Then the chorus again. Then...

"I got time to kill." The Dungeon, its adversaries and obstacles, often had the time to kill. It's what had Mary Whitehouse up in arms (though not literally: it might have seemed a mite hypocritical if she'd burst into the Anglia TV studios swinging a morning star). In one quest, time itself, the threat of eternity, was part of the kill (Mogdred's chilling "Play a while. Play... forever!" in Series 2).

Knightmare Series 2 Team 5. Tony's quest ends at the hands of Mogdred in one of his 'play-pens'.

"Sly looks in corridors." Sylvester Hands, also known as Sly Hands, was forever out and about in the Dungeon, doing Lord Fear's bidding, seeking to intercept dungeoneers. We never actually saw him looking for one in a corridor. But with so many corridors in the Dungeon, we might assume that he did.

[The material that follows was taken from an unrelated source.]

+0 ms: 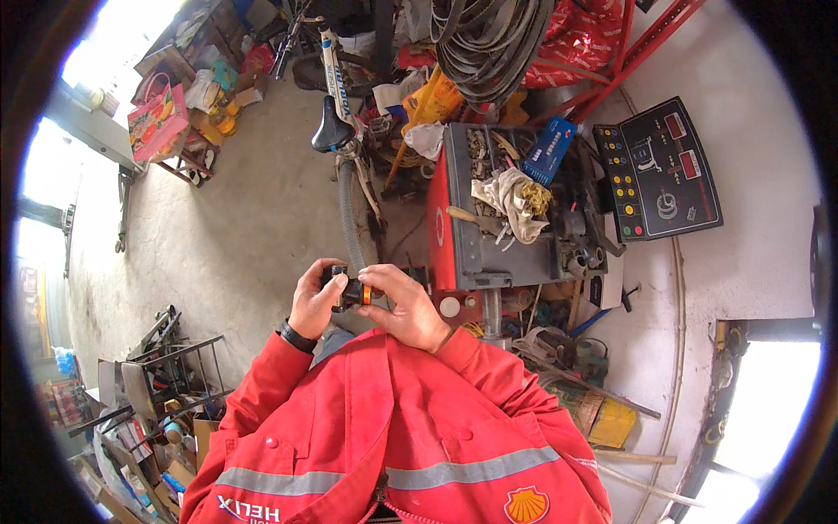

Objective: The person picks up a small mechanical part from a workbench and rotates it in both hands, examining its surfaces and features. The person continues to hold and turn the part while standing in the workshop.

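Both hands meet in front of my chest around a small black object (352,293) with an orange band near its right end; its exact kind cannot be made out. My left hand (312,302) grips its left side, thumb pressed on top. On the other side, my right hand (407,307) is closed on the end by the orange band, with fingers above and thumb below. The fingers cover much of the object. Beyond it, a ribbed grey hose (350,218) runs up toward a bicycle (336,87) with a black saddle.
To the right stands a red and grey machine (463,210), its top holding a crumpled cloth (504,199), a brush (471,217) and a blue box (550,150). A control panel (659,170) is beside the wall. Metal frames (175,371) and clutter lie at left.
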The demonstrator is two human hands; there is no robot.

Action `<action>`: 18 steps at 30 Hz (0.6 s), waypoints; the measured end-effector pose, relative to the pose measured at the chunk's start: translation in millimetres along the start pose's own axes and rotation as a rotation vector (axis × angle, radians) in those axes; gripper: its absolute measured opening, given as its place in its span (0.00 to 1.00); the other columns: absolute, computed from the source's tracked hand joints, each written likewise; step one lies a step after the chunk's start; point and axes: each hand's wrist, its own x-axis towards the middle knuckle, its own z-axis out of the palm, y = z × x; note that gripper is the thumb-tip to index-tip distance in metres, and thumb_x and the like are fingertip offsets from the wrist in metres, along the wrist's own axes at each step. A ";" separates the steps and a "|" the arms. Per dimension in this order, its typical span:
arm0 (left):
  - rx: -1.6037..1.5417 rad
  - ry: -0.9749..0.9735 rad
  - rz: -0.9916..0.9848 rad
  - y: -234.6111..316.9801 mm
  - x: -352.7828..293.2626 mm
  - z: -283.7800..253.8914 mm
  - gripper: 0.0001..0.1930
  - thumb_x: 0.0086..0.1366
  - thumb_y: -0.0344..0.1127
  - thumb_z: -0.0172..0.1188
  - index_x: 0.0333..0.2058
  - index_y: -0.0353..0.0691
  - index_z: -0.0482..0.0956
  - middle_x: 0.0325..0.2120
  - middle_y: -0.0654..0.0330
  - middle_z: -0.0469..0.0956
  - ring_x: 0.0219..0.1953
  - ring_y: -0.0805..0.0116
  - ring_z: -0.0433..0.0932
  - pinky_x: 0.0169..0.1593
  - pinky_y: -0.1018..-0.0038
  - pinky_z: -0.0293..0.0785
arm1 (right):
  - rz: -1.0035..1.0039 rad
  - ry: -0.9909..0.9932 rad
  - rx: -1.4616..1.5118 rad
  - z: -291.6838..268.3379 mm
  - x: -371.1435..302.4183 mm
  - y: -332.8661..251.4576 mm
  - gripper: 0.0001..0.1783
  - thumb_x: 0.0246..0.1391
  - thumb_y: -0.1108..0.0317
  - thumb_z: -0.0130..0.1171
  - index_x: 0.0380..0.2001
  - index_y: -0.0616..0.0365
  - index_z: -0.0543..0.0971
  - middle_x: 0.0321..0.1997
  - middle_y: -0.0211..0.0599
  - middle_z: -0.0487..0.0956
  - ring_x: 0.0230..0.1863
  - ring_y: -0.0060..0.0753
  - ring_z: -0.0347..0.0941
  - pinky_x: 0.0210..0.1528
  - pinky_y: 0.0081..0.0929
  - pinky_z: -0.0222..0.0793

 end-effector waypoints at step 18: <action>-0.368 -0.060 -0.172 -19.0 -3.9 -19.6 0.18 0.83 0.46 0.54 0.55 0.36 0.80 0.39 0.60 0.84 0.39 0.69 0.84 0.40 0.70 0.82 | 0.258 0.064 0.310 6.7 -6.2 3.5 0.26 0.64 0.78 0.66 0.64 0.58 0.74 0.60 0.37 0.81 0.55 0.34 0.79 0.60 0.35 0.77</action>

"Without a plan of yours." Or rather: "Without, a plan of you'res." Until they were upon the path, gathering clues and learning from those they met, many teams would have had little idea of what lay ahead, other than that it would be - to quote a description of life once given to Dr. Gregory House - a series of rooms. Thus, before they entered the dungeons, while they were without, the only plan that the advisors could really make was to say "you're", as in "You're in a room", a lot.

"The blackbird sings on Bluebird Hill." The talking bird in Series 3, a black crow or possibly a raven, would have been filmed against a bluescreen. This line is also a reference to what Knightmare has achieved in the 21st century. It's made itself heard by the world's most famous bluebird: it has, more than once, trended on Twitter.

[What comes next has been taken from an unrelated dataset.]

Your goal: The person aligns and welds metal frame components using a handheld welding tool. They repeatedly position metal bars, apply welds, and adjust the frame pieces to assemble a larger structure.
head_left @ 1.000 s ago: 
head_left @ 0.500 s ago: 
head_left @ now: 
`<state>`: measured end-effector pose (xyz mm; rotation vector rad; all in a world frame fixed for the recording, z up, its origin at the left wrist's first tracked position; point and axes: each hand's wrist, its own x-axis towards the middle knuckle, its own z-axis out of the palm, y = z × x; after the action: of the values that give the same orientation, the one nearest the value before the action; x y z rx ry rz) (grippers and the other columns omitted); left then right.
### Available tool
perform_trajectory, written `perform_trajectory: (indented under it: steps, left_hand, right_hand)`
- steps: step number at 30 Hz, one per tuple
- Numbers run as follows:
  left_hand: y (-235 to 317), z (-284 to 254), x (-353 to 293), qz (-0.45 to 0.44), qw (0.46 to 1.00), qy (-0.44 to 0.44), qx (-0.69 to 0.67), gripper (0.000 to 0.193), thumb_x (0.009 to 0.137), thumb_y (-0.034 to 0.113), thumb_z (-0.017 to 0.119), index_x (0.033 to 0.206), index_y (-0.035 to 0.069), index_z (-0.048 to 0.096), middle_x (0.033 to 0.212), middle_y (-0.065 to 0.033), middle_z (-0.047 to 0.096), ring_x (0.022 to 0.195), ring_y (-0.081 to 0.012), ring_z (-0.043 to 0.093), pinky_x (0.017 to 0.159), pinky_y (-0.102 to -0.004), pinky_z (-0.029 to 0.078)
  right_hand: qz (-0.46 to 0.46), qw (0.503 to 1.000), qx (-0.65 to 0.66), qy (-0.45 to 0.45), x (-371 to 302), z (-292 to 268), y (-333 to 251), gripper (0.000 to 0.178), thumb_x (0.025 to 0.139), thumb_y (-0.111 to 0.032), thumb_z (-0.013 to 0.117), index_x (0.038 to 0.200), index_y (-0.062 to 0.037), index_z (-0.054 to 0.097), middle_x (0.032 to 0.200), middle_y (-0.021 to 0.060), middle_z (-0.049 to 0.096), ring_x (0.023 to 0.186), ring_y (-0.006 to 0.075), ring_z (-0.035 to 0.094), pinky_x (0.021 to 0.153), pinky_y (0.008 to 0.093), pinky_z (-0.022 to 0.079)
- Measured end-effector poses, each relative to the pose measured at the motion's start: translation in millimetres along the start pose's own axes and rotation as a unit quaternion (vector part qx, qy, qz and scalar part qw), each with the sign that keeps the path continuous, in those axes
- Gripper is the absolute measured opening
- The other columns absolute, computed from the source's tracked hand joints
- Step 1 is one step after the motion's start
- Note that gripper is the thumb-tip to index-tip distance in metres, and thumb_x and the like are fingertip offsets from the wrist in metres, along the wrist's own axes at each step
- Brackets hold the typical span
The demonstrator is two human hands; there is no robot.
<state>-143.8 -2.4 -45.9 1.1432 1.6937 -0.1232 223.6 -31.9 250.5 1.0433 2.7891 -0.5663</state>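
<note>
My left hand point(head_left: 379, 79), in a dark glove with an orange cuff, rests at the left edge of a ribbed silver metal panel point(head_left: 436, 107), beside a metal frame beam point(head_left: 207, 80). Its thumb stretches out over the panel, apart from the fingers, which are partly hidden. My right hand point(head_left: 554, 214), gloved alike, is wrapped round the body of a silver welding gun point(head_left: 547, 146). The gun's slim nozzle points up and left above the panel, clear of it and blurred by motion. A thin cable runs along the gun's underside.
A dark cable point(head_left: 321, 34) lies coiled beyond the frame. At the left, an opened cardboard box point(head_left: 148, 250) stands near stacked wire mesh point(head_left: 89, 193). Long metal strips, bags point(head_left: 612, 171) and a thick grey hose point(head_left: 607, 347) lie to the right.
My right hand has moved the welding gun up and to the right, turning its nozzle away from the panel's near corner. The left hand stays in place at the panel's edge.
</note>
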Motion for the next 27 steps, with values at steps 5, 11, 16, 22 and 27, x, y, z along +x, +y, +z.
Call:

And so that's almost it. Whether I've convinced anyone else of The Riddle's true meaning, I do not know. But I'm grateful to Nik Kershaw for creating the song and giving me the chance to enjoy it. And I'm grateful of course to the creator of Knightmare, Tim Child. He defied the tameness of TV convention and listened instead to the wildness of innovation. The enduring popularity of Knightmare, itself no riddle, is testament to Tim's wisdom for doing so.

"Thanks to the calling of the wild. [A] Wise man [i]s Child."

Check back soon for my in-depth analysis of Bohemian Rhapsody's foreshadowing of The Crystal Maze. I don't know if I'm joking or not. I really don't...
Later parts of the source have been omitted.